5. As you probably gathered, Tony has a thing for Olafur Eliasson.
“I experience his work a lot like I do music. His art is beautiful, abstract, visceral, accessible, playful and intellectually stimulating. The space becomes the artwork, the object of focus disappears and the audience becomes the most important part of the piece. That’s a very Duchampian idea; the artwork is not complete until the audience engage with it. Art becomes a vehicle for self examination, socialising, building community and ultimately liberation.”
6. He wants his music to make you feel disorientated.
“I feel it’s important to challenge, I guess for me the album totally throws me at times, even after listening to it so much. There are these moments on it that make me feel certain emotions very intensely, sometimes so intensely that I have to take a break from listening. I think that’s important to do sometimes. Art that overwhelms and takes away your sense of control. That’s humbling man, and to me, very important.”
7. Tony treasures the artists who have the same effect on him.
“Thom Yorke does that well with the Kid A album. And more recently, his track ‘Dawn Chorus’ does that for me too. It just shatters me into a trillion pieces. I can’t help it, I just burst into tears. It’s so cathartic.

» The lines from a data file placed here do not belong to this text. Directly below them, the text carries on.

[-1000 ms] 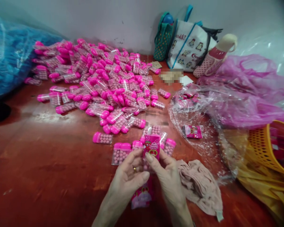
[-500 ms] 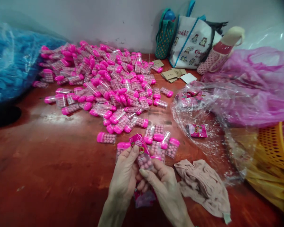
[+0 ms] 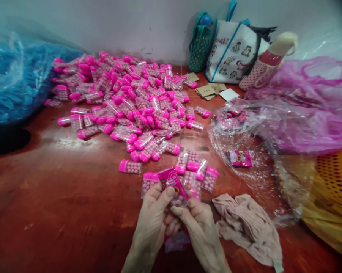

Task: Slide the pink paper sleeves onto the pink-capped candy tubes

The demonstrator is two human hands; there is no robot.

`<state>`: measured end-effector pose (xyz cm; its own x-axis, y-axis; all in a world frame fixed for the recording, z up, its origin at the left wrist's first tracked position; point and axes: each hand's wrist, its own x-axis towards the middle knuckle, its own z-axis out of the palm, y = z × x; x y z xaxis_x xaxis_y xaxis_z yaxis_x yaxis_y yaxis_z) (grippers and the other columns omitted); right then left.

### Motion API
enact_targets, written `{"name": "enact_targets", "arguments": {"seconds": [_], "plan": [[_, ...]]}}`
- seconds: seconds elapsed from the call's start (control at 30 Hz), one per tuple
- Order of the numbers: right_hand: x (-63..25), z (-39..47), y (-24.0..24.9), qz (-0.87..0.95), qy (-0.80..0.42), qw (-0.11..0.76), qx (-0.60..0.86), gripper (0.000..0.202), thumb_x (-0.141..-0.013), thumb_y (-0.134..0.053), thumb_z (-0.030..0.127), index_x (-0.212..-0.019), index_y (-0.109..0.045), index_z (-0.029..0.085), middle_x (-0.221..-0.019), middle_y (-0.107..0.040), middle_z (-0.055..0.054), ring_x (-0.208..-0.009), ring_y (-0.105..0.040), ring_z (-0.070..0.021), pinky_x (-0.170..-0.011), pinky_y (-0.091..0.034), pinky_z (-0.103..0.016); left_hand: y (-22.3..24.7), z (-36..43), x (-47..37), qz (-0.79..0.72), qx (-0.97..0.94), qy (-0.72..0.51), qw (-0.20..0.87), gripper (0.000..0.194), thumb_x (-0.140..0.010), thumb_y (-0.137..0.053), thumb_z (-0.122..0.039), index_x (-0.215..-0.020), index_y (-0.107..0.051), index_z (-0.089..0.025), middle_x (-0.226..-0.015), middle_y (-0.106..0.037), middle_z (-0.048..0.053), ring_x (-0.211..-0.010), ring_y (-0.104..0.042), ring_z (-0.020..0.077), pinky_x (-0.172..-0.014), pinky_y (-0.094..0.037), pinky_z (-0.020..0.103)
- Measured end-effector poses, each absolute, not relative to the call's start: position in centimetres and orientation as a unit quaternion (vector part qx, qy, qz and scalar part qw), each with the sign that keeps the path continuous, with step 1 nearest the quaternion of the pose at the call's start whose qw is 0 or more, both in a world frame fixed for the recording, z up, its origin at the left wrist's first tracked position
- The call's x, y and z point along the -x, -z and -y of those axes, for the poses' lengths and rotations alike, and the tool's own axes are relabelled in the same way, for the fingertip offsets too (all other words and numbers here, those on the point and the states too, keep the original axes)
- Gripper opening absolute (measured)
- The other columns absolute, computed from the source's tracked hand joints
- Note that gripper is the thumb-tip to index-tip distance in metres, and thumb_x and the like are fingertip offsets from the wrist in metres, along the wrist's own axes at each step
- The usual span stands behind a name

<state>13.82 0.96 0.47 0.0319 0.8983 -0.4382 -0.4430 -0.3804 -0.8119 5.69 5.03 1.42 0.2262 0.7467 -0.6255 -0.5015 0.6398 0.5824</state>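
Observation:
Between both hands is a small clear candy container with a bright pink printed sleeve around it. My left hand grips its left side, thumb lying on the sleeve. At the lower right, my right hand pinches it between thumb and fingers. The container's lower part is mostly hidden by fingers. Just beyond the hands lie several pink-capped candy containers with pale pink balls inside. Another one lies alone to the left. Below the hands, partly covered, are pink printed sleeves on the table.
A large heap of candy containers spreads across the table's back. At left stands a bag of blue pieces. To the right are a crumpled beige cloth, clear plastic, an orange basket and a pink bag.
The pink sleeve now covers more of the container, and fewer candy balls show between my fingers. Both hands keep their grip. The whole view has shifted slightly.

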Motion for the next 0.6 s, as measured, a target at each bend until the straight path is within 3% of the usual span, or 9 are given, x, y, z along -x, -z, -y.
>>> {"name": "enact_targets", "arguments": {"seconds": [0.1,0.23,0.47,0.53,0.6], "plan": [[-13.8,-0.8,-0.4,0.244,-0.659,0.511,0.494,0.025,-0.078,-0.063,0.036,-0.065,-0.063,0.015,-0.049,-0.062,0.001,-0.04,-0.057,-0.0099,-0.043,-0.048,-0.019,-1.3,-4.7,-5.3,-0.463,-0.156,-0.404,0.773,0.022,-0.069,-0.07,-0.033,-0.077,-0.061,-0.014,-0.039,-0.047,-0.006,-0.026,-0.029,0.003,-0.025,-0.029,0.014],[-13.9,-0.2,-0.3,0.27,-0.641,0.52,0.495,0.017,-0.077,-0.065,0.035,-0.077,-0.071,0.019,-0.05,-0.063,0.002,-0.041,-0.059,-0.0122,-0.045,-0.051,-0.021,-1.2,-3.9,-4.6,-0.45,-0.194,-0.398,0.776,0.023,-0.07,-0.07,-0.031,-0.085,-0.065,-0.014,-0.045,-0.051,-0.004,-0.029,-0.029,0.002,-0.028,-0.027,0.014],[-13.6,0.9,-0.2,0.33,-0.578,0.517,0.538,0.024,-0.075,-0.063,0.046,-0.081,-0.074,0.026,-0.052,-0.066,-0.002,-0.043,-0.059,-0.0168,-0.041,-0.051,-0.024,-2.3,-2.7,-4.0,-0.453,-0.215,-0.392,0.771,0.024,-0.069,-0.071,-0.031,-0.087,-0.068,-0.016,-0.035,-0.035,-0.009,-0.029,-0.025,0.0024,-0.031,-0.025,0.014],[-13.4,1.2,-0.2,0.344,-0.545,0.512,0.568,0.028,-0.074,-0.062,0.05,-0.077,-0.075,0.026,-0.051,-0.066,-0.003,-0.046,-0.06,-0.0185,-0.04,-0.05,-0.025,-2.7,-2.5,-4.2,-0.452,-0.207,-0.391,0.775,0.022,-0.069,-0.072,-0.031,-0.085,-0.068,-0.016,-0.036,-0.04,-0.007,-0.029,-0.025,0.0025,-0.031,-0.025,0.015],[-13.4,1.5,-0.2,0.357,-0.509,0.512,0.592,0.029,-0.073,-0.063,0.051,-0.073,-0.075,0.026,-0.049,-0.065,-0.003,-0.047,-0.06,-0.0189,-0.042,-0.05,-0.025,-2.9,-2.3,-4.3,-0.447,-0.202,-0.407,0.77,0.021,-0.067,-0.073,-0.029,-0.081,-0.068,-0.016,-0.044,-0.052,-0.003,-0.034,-0.036,0.0044,-0.035,-0.031,0.016]]}}
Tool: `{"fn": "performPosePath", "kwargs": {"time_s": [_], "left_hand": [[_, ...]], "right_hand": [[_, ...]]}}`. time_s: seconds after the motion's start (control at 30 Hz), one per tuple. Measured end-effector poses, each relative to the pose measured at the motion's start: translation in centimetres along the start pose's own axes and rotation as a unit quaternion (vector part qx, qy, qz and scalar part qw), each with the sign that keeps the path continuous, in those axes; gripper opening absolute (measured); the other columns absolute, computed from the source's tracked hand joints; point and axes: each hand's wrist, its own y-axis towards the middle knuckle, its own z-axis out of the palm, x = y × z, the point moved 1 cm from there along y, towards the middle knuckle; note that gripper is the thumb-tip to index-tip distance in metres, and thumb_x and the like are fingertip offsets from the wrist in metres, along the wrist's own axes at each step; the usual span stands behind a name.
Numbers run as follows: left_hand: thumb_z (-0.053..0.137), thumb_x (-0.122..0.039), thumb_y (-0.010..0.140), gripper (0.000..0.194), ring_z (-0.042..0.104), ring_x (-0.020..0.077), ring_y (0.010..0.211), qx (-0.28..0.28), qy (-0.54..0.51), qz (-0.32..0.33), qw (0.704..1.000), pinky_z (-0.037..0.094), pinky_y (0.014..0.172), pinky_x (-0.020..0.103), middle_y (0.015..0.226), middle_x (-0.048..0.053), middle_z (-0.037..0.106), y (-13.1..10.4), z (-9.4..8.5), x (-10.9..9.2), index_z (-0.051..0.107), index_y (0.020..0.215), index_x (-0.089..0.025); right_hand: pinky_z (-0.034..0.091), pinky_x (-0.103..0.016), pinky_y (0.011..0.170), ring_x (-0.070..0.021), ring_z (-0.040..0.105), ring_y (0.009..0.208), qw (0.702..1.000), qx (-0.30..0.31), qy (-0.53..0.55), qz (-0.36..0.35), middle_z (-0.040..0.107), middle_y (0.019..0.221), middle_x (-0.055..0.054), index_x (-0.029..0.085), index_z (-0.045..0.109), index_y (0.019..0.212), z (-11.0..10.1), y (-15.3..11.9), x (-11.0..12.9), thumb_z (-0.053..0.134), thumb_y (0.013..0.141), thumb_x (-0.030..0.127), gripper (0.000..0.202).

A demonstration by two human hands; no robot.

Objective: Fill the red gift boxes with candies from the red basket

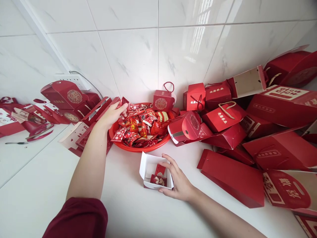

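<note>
My left hand (112,114) is at the left rim of a round red plastic basin (151,146). A small red wrapped packet (124,100) is pinched in its fingers. Many red and gold wrapped sweets (142,127) fill the basin. In front of it, my right hand (178,180) grips the right side of an open small box (148,165) with white inner walls. Two red packets, one with gold characters (158,180), lie inside that box.
Red gift boxes, some with rope handles, are heaped at the right; a long plain red box (232,178) lies nearest. More red boxes (70,96) stand at the left by a white power strip (74,80). A pen (16,143) lies far left. White tiled wall (133,59) rises behind.
</note>
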Motion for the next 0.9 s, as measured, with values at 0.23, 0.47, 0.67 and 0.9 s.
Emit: {"fn": "performPosePath", "kwargs": {"time_s": [0.23, 0.47, 0.67, 0.9], "left_hand": [[0.073, -0.052, 0.073, 0.058, 0.058, 0.0138, 0.064, 0.059, -0.010, -0.037, 0.998, 0.048, 0.061, 0.025, 0.071, 0.001, 0.060, -1.0, 2.4, 0.7, 0.065, 0.119, -0.017], [0.079, -0.043, 0.069, 0.062, 0.064, 0.0277, 0.111, 0.126, 0.111, 0.066, 0.984, 0.050, 0.098, 0.036, 0.123, 0.004, 0.068, -5.1, 5.5, -1.6, 0.065, 0.127, -0.024], [0.081, -0.038, 0.067, 0.057, 0.060, 0.0312, 0.120, 0.284, 0.140, 0.094, 0.944, 0.049, 0.101, 0.040, 0.121, 0.003, 0.068, -12.1, 8.7, -3.2, 0.067, 0.123, -0.037], [0.055, -0.038, 0.092, 0.024, 0.058, 0.0257, 0.116, -0.016, 0.024, 0.102, 0.994, 0.047, 0.103, 0.040, 0.118, 0.006, 0.064, -17.9, 8.4, 1.1, 0.064, 0.114, -0.034]], "right_hand": [[0.038, -0.048, 0.112, -0.0324, 0.022, 0.147, 1.000, -0.002, -0.003, -0.004, 0.018, 0.158, -0.016, 0.023, 0.030, 0.143, 0.0, 0.0, -0.1, 0.068, 0.081, 0.053, 0.079], [0.036, -0.050, 0.112, -0.0341, 0.023, 0.146, 1.000, -0.006, -0.011, -0.007, 0.019, 0.157, -0.017, 0.023, 0.029, 0.144, -0.2, -0.1, -0.1, 0.068, 0.080, 0.054, 0.081], [0.032, -0.053, 0.115, -0.0340, 0.023, 0.146, 1.000, -0.024, 0.014, -0.011, 0.019, 0.157, -0.017, 0.024, 0.020, 0.150, -0.1, -0.2, -0.2, 0.068, 0.079, 0.059, 0.092], [0.028, -0.059, 0.115, -0.0377, 0.017, 0.148, 0.988, -0.125, 0.086, 0.002, 0.004, 0.163, -0.012, 0.027, 0.016, 0.153, -1.4, -0.9, 0.9, 0.042, 0.083, 0.079, 0.091]]}}
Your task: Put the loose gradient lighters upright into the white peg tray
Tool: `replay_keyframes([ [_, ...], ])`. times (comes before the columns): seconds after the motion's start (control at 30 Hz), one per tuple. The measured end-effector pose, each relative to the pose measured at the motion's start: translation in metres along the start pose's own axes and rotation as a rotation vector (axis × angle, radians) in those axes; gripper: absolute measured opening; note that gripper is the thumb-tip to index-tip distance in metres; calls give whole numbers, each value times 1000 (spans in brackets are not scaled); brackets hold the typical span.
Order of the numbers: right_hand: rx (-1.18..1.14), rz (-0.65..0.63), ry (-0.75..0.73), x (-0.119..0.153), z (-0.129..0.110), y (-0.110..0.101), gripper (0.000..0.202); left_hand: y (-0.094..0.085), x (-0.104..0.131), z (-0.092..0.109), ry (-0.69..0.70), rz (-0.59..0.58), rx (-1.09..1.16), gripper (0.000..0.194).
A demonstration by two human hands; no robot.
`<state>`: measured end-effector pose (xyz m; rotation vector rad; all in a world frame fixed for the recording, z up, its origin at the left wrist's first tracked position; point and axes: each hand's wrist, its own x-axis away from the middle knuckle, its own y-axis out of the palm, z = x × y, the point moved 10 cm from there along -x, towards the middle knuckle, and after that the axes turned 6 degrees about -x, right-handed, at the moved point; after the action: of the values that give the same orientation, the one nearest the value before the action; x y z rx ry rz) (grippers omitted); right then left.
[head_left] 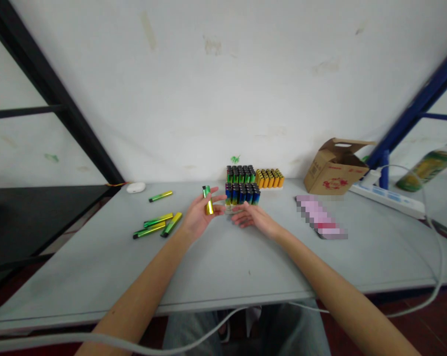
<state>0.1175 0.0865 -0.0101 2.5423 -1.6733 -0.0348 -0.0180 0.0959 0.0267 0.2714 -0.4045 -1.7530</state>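
Note:
My left hand (199, 215) is closed around a shiny green-and-yellow lighter (209, 201), held upright with its black end up. Just to the right, my right hand (255, 219) is open and holds nothing that I can see, its fingers stretched leftward. Its fingertips are by the front of a block of blue lighters (241, 194) standing upright in rows; whether they touch it I cannot tell. Behind that block stand rows of green lighters (241, 174). Loose on the table, left of my left hand, lie several more green-and-yellow lighters (158, 219).
Rows of yellow lighters (269, 178) stand by the wall. Farther right are an open cardboard box (332, 173), a blurred pink flat object (320, 216), a white power strip (389, 199) and a bottle (426, 165). A white case (136, 188) sits back left. A white cable (438, 257) crosses the table's right side.

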Motion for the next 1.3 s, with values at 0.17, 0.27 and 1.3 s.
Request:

On the other hand, Arca’s album Mutant has that effect but it touches very different emotions. I need those experiences, they make me feel truly alive and they’re seriously grounding.”
8. He reckons Your Psyche’s Rainbow Panorama would be a good movie soundtrack.
“Oh man, I’d probably say it’d soundtrack Jodorowsky’s Holy Mountain well . It’s full of drama, surrealism, romance, intensity, philosophy, pain and all the stuff the warms my pretentious arty farty heart.”
9. Go see him live and you’ll be dancing.
“Expect a lot of synthesisers, and more danceable versions of tracks than on record. It’s intense, fun, and there are a lot of wild moments and a lot of somber moments. It’s all about the music.”
10. Tony is a blue belt in taekwondo.
“I used to be into martial arts. I fell off very early on in life (around 13) but I’m definitely thinking or starting some sort of contact sport again. I’ve done a couple boxing classes recently and may even try judo. Just something that connects me with my body more.”